What this task involves: List each line of the data that holds the string "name".

=-=-=-=-=

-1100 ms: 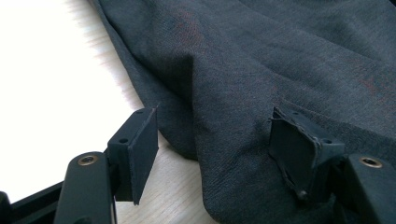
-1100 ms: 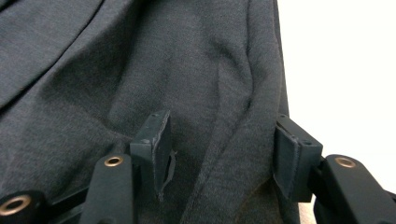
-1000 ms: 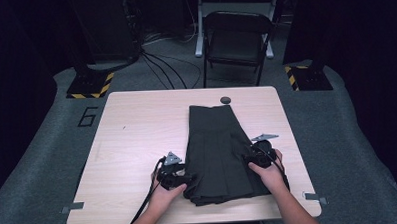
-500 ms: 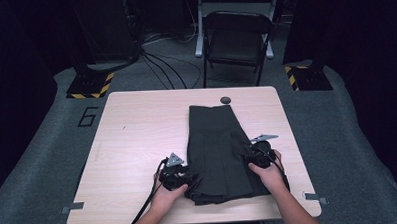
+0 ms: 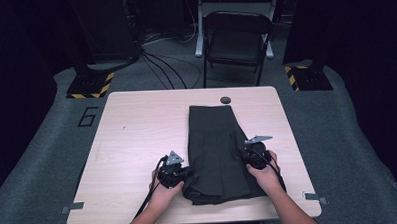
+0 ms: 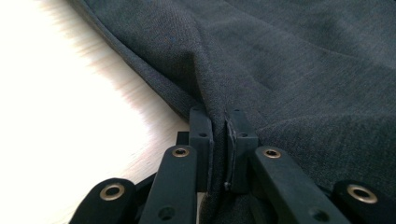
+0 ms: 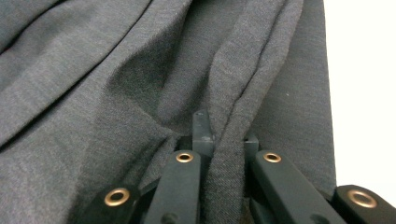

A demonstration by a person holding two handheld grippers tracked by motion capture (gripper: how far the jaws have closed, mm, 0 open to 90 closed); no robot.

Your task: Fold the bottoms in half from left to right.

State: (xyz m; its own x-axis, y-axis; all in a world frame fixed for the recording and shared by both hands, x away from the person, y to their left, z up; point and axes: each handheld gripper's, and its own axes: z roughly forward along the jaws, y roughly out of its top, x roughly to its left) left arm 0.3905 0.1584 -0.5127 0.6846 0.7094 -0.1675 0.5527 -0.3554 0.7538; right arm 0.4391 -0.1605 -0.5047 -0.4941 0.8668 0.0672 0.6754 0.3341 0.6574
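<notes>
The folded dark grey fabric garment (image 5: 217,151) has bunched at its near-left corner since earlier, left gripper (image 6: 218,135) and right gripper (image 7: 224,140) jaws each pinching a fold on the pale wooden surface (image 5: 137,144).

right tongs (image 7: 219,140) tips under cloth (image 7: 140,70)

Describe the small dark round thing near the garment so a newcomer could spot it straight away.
Start at the light wooden table and find the dark grey folded garment lying lengthwise right of its middle. Just beyond the garment's far end, near the table's far edge, sits a small dark round object. It is the one loose item on the tabletop besides the cloth, and neither hand-held gripper touches it.
</notes>
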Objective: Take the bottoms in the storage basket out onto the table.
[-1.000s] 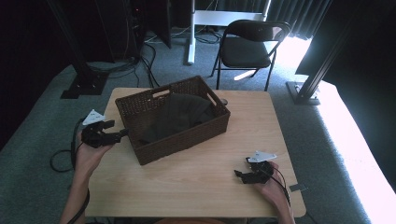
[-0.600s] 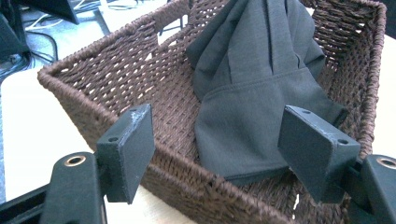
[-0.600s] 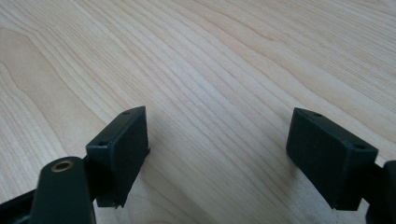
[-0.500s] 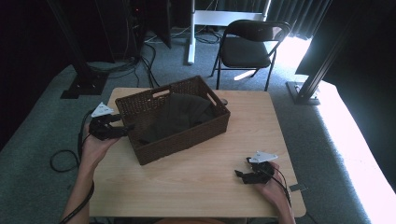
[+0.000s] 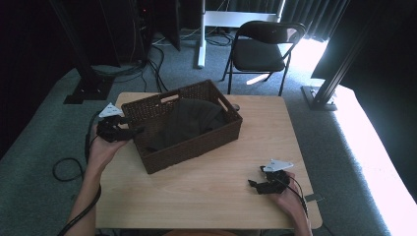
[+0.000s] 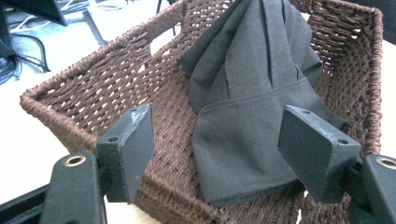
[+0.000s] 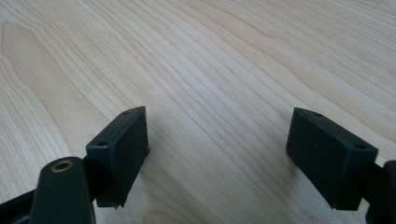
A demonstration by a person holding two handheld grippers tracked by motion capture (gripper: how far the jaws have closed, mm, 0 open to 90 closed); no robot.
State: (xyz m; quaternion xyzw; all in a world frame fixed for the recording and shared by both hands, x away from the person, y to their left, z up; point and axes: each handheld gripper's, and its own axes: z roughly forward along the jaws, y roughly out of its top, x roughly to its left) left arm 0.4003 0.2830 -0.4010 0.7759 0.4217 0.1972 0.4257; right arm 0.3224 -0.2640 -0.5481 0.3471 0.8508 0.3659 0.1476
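Pale wooden worktop [image 5: 206,182] carries a wicker basket [image 5: 196,147] holding dark cloth [image 6: 252,116]. Left tongs [image 5: 129,132] hover spread wide at its left rim, empty; right tongs [image 5: 255,186] gape over bare wood, near right.

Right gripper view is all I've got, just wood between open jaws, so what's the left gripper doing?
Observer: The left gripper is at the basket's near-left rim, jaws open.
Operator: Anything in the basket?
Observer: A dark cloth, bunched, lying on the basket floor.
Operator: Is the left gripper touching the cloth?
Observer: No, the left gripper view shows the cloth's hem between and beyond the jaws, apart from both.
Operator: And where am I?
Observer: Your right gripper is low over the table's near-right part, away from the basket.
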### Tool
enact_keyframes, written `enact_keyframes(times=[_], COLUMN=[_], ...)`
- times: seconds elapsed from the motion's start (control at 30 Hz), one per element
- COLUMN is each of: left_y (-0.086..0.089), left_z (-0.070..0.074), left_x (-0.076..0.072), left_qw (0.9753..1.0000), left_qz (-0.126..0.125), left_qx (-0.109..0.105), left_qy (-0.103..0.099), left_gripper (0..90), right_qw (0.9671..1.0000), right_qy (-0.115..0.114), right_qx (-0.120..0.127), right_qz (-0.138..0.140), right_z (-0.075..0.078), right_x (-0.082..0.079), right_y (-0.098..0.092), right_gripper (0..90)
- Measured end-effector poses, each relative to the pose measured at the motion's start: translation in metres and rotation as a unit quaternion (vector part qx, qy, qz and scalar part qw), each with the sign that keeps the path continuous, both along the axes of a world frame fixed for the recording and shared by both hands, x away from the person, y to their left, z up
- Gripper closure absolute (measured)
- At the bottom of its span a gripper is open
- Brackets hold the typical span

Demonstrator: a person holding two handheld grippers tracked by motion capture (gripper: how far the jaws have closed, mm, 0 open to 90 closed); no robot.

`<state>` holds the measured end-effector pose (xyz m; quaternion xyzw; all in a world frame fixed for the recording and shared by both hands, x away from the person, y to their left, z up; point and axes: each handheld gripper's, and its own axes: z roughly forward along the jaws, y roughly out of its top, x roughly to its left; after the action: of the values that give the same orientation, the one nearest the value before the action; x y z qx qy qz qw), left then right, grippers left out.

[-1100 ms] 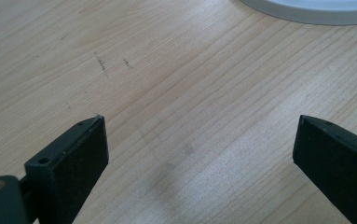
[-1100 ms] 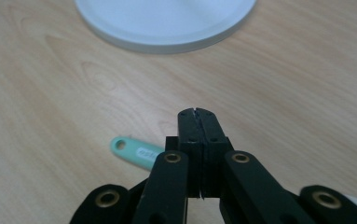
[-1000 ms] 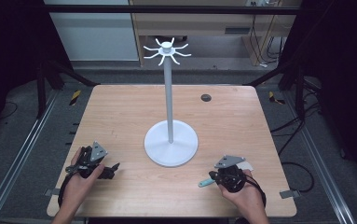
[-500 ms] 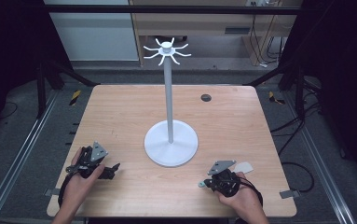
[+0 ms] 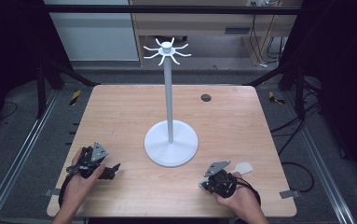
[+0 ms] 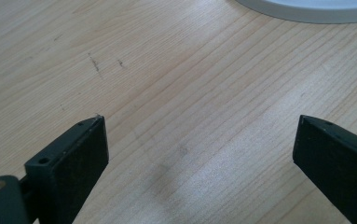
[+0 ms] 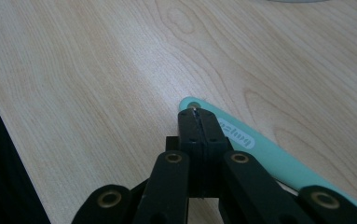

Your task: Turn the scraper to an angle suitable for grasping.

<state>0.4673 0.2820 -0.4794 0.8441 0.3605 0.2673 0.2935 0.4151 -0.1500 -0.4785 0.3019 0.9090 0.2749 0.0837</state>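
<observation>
Presently, right gripper (image 7: 198, 122): jaws pressed together with no gap, tips lying over the hole end of a teal-handled spatula (image 7: 260, 151); whether they pinch the handle or merely rest beside it, closed on nothing, cannot be told. Spatula: flat on the table (image 5: 120, 112) near its front right corner, teal handle running back under that gripper, pale blade (image 5: 243, 167) showing just past the right hand (image 5: 239, 198) in the high view. Left gripper (image 6: 199, 140): jaws spread wide, empty, bare wood between them, held low over the front left of the table by the left hand (image 5: 78, 184). Stand (image 5: 170, 140): white, round base at table centre, tall pole, hooks (image 5: 167, 50) radiating at the top, all vacant; well apart from the spatula. Small dark disc (image 5: 206, 97): far side of table, not involved. Judged risk: a grip this near the very end of the handle is likely to let the blade swing or droop on lifting, and the spatula may twist out; the hanging hole, covered by the jaw tips, may prove hard to offer to a hook; a bump on the tall pole could rock the stand.
</observation>
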Motion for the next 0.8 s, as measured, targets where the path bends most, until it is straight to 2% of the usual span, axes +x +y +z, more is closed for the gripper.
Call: enact_keyframes(times=[0.8], left_y=[-0.0002], left_z=[0.0004], left_x=[-0.0003], left_qw=[1.0000], left_qz=[-0.002], left_qx=[0.004], left_qy=[0.002], left_gripper=[3.1], right_qw=[0.9999], right_qy=[0.006], right_qx=[-0.008], right_qz=[0.004], right_z=[-0.0040], right_x=[0.0035], right_y=[0.0016], right_gripper=[90.0])
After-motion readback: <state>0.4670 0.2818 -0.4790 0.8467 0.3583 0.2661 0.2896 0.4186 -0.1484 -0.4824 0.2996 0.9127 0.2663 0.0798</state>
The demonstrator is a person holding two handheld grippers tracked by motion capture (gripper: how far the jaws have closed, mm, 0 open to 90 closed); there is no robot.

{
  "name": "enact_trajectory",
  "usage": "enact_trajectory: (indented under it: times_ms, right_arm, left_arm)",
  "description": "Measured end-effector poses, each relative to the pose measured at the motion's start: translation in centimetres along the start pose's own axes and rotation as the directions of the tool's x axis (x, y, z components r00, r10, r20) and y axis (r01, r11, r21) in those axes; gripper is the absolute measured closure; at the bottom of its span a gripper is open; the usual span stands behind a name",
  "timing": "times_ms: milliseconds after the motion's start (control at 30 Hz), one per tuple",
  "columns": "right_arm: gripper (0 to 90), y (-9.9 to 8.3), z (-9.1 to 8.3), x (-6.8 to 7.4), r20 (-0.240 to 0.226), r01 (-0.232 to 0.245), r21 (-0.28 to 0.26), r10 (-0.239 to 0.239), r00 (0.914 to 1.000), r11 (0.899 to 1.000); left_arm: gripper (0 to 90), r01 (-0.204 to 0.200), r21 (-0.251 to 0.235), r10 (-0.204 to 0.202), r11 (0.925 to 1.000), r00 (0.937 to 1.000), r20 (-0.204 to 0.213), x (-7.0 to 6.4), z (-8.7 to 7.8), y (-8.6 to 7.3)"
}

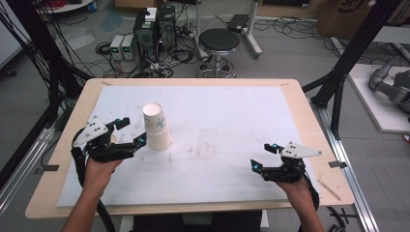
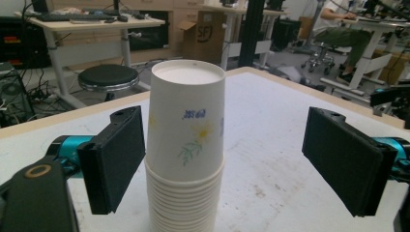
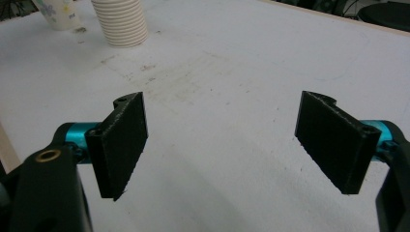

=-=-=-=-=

Response below:
  "name": "enact_trajectory",
  "description": "Measured end-effector poses, each relative to the pose measured at the motion's start: translation in centimetres along the start pose's own axes and rotation as the directions of the tool's x axis (x, y, z components r00, r10, r20) and y axis (r01, r11, r21) in those axes; gripper is the absolute measured closure; at the bottom of its span a gripper is open; the usual span stands behind a name",

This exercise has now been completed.